The thermoelectric properties of solution-processed conducting polymer/nanoparticle composite films have been a focus of interest for many groups due to their unique transport mechanisms, enabling new modalities of transport which can surpass common optimization dilemmas in inorganic thermoelectrics.  However, many interesting reports have lacked a theoretical framework to guide materials design.  Here, I present a few organic/inorganic thermoelectric model systems studied as a function of nanoparticle loading and chemical doping.  We use these to develop phenomenological frameworks to guide engineering of this novel material class. 
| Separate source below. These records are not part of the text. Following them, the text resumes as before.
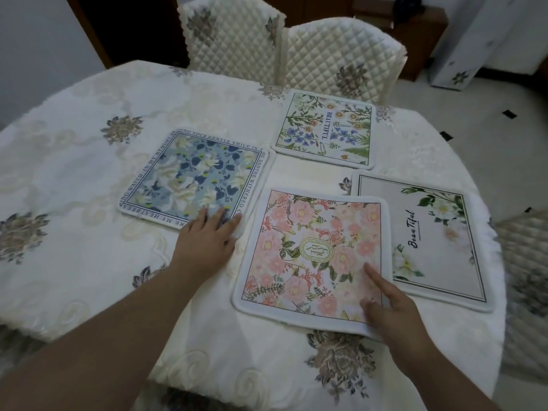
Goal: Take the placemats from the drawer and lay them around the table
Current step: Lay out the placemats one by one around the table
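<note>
Several square placemats lie flat on the round table point(89, 173), which wears a cream embroidered cloth. A blue floral placemat point(192, 176) sits left of centre; my left hand point(207, 235) rests on its near right corner with straight fingers. Nearest me is a pink floral placemat point(311, 250), overlapping the left edge of a white "Beautiful" placemat point(430, 241) on the right. My right hand point(391, 310) pinches the pink mat's near right corner, forefinger stretched out on top. A green-and-blue wildflower placemat point(326, 129) lies at the far side.
Two chairs with quilted cream covers point(231, 40) point(341, 54) stand at the table's far edge. Another quilted chair point(525, 262) is at the right. A tiled floor point(489, 120) shows to the right, and a dark doorway at the back.
</note>
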`<state>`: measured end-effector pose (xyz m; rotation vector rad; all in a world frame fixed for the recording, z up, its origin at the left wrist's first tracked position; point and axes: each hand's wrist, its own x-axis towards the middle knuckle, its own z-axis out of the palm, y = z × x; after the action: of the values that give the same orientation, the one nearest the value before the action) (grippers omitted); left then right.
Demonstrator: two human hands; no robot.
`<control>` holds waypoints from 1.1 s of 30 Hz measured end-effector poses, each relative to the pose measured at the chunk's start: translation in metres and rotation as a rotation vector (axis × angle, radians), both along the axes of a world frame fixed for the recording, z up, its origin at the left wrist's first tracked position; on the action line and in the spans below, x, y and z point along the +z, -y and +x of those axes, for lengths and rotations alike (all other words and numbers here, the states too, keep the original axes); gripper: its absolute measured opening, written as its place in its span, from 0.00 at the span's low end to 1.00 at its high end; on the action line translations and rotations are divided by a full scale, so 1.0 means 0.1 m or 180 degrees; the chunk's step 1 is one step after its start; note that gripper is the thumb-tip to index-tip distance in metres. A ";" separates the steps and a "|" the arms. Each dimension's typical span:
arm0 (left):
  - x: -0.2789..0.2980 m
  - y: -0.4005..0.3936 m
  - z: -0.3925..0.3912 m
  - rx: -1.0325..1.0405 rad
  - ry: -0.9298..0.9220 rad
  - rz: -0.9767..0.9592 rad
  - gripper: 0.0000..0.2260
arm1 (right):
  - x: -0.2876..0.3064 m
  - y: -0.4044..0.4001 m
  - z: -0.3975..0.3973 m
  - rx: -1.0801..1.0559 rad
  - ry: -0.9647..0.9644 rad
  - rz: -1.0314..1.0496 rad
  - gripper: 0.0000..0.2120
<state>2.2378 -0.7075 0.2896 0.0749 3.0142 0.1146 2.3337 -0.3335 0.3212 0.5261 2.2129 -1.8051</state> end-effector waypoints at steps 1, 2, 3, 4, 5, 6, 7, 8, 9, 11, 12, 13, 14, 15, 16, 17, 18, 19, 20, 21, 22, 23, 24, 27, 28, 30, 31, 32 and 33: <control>0.00 -0.01 -0.01 0.0000 0.0010 -0.0017 0.25 | -0.01 0.00 0.01 -0.0021 0.0013 0.0028 0.29; -0.01 -0.03 -0.03 0.0000 0.0048 -0.0047 0.24 | -0.03 0.00 0.02 -0.0043 0.0028 0.0037 0.29; -0.01 -0.05 -0.05 -0.0029 0.0106 -0.0096 0.23 | -0.04 0.00 0.02 -0.0063 0.0046 0.0030 0.29; -0.01 -0.08 -0.06 -0.0083 0.0153 -0.0146 0.23 | -0.06 0.00 0.03 -0.0073 0.0061 0.0003 0.29; -0.01 -0.11 -0.07 -0.0133 0.0180 -0.0184 0.22 | -0.07 -0.01 0.04 -0.0073 0.0078 -0.0032 0.29; -0.02 -0.12 -0.08 -0.0154 0.0193 -0.0215 0.22 | -0.09 -0.01 0.04 -0.0065 0.0094 -0.0072 0.29; -0.03 -0.13 -0.08 -0.0117 0.0206 -0.0235 0.23 | -0.09 -0.01 0.05 -0.0057 0.0094 -0.0103 0.29; -0.03 -0.13 -0.09 -0.0012 0.0219 -0.0223 0.24 | -0.10 -0.02 0.05 -0.0054 0.0087 -0.0120 0.29; -0.03 -0.12 -0.10 0.0119 0.0241 -0.0179 0.24 | -0.10 -0.02 0.05 -0.0048 0.0080 -0.0138 0.29; -0.04 -0.11 -0.10 0.0254 0.0283 -0.0063 0.25 | -0.09 -0.03 0.05 -0.0001 0.0054 -0.0159 0.29; -0.01 -0.12 -0.09 0.0211 0.0224 0.0035 0.25 | -0.08 -0.03 0.04 0.0017 0.0043 -0.0168 0.29; 0.02 -0.15 -0.07 0.0149 0.0096 0.0207 0.25 | -0.07 -0.03 0.04 0.0021 0.0037 -0.0190 0.29; 0.05 -0.18 -0.03 0.0144 -0.0070 0.0493 0.23 | -0.06 -0.03 0.04 0.0012 0.0027 -0.0227 0.30; 0.08 -0.22 0.02 0.0231 -0.0180 0.0838 0.22 | -0.06 -0.02 0.04 0.0000 0.0010 -0.0274 0.30; 0.11 -0.26 0.10 0.0344 -0.0197 0.1162 0.21 | -0.05 -0.01 0.04 -0.0014 -0.0002 -0.0330 0.30; 0.12 -0.30 0.20 0.0457 -0.0147 0.1389 0.22 | -0.04 0.02 0.04 -0.0025 -0.0019 -0.0396 0.30; 0.13 -0.34 0.31 0.0582 -0.0048 0.1513 0.22 | -0.03 0.05 0.04 -0.0044 -0.0019 -0.0458 0.31; 0.12 -0.36 0.41 0.0726 0.0057 0.1555 0.23 | -0.01 0.09 0.04 -0.0051 -0.0003 -0.0511 0.31; 0.12 -0.37 0.51 0.0880 0.0169 0.1525 0.24 | -0.01 0.13 0.05 -0.0043 0.0023 -0.0530 0.32; 0.12 -0.36 0.60 0.1014 0.0263 0.1496 0.25 | 0.00 0.18 0.06 -0.0010 0.0040 -0.0538 0.32; 0.12 -0.35 0.68 0.1114 0.0314 0.1524 0.26 | 0.01 0.22 0.08 0.0022 0.0053 -0.0552 0.32; 0.10 -0.31 0.74 0.1174 0.0363 0.1628 0.27 | 0.01 0.26 0.10 0.0042 0.0058 -0.0577 0.32; 0.08 -0.27 0.79 0.1208 0.0428 0.1772 0.28 | 0.01 0.29 0.13 0.0046 0.0070 -0.0598 0.32; 0.03 -0.17 0.81 0.1334 0.0704 0.2180 0.29 | 0.01 0.34 0.23 0.0108 0.0123 -0.0550 0.32; 0.02 -0.16 0.79 0.1314 0.0699 0.2200 0.29 | 0.00 0.36 0.27 0.0142 0.0135 -0.0524 0.32; 0.01 -0.12 0.69 0.1028 0.0321 0.1793 0.24 | -0.02 0.38 0.31 0.0197 0.0167 -0.0498 0.32; 0.01 -0.09 0.60 0.0785 0.0022 0.1365 0.22 | -0.04 0.39 0.32 0.0226 0.0170 -0.0469 0.33; 0.03 -0.07 0.49 0.0596 -0.0227 0.0990 0.22 | -0.04 0.40 0.32 0.0255 0.0168 -0.0431 0.33; 0.05 -0.06 0.39 0.0495 -0.0315 0.0758 0.23 | -0.04 0.40 0.32 0.0277 0.0154 -0.0394 0.33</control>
<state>2.2765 -0.7019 0.2945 -0.1360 3.0858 0.4987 2.3660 -0.3739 0.3168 0.4364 2.0437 -1.8498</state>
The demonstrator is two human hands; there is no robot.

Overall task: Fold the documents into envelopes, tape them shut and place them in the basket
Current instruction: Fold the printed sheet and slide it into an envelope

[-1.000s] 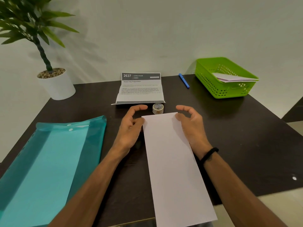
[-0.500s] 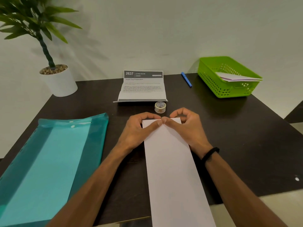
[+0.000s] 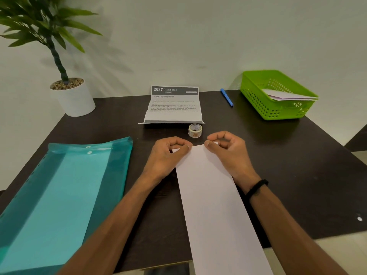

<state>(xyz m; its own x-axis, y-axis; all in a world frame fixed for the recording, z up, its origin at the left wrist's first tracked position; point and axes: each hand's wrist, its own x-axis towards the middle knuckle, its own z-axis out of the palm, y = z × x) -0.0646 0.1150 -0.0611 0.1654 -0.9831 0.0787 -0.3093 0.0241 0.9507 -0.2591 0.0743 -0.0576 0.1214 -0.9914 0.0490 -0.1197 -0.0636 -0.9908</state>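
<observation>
A long white sheet of paper point(image 3: 214, 205), folded lengthwise, lies on the dark table point(image 3: 297, 175) and runs from its middle past the near edge. My left hand point(image 3: 166, 155) pinches the sheet's far left corner. My right hand point(image 3: 228, 149) pinches the far right corner. Both thumbs press on the far edge. A small roll of tape point(image 3: 195, 130) stands just beyond my hands. The green basket point(image 3: 256, 96) sits at the far right with folded white paper point(image 3: 286, 95) inside.
A printed instruction sheet point(image 3: 173, 105) lies behind the tape. A blue pen point(image 3: 226, 97) lies between it and the basket. A teal plastic folder point(image 3: 59, 195) covers the near left. A potted plant point(image 3: 72, 96) stands at the far left corner.
My hands came together at the middle of the sheet's far edge, then slid apart to its two far corners, with fingers curled on the paper.
</observation>
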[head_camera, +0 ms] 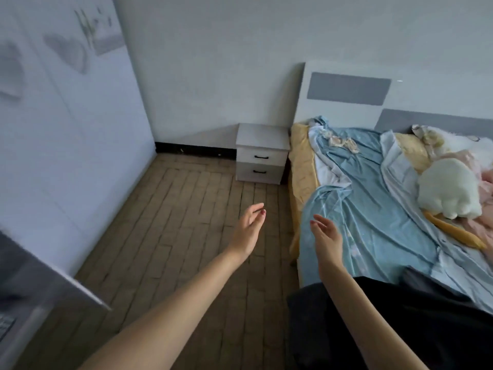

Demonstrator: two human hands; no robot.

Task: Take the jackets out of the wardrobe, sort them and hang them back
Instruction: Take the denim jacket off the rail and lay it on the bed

Here I will discuss two different hybrid systems, and the tunability and optimization of their thermoelectric performance:  1.) Poly(3,4 ethylenedioxythiophene):poly(styrenesulfonate) (PEDOT:PSS) and Tellurium nanowire devices, and  Polyaniline and nanoparticle-Titania devices.  For each of these systems, interesting non-monotonic electrical conductivity is observed at intermediate loadings, suggesting non-effective medium behavior, in contrast to the values of the Seebeck coefficient increase linearly with mass fraction of inorganic.  These trends in Seebeck coefficient and electrical conductivity lead to an optimized power factor in the composites that exceed that of the individual components. The surprising electrical conductivity behavior can be explained with a mixing model where carrier transport is primarily through a highly conductive volume of polymer that exists at the nanoparticle-polymer interface.  We have developed a general phenomenological model for these systems suggesting that this increase in conductivity results from a structural modification of the polymer, and elucidates a novel route for optimizing transport in nanoscale organic/inorganic composites.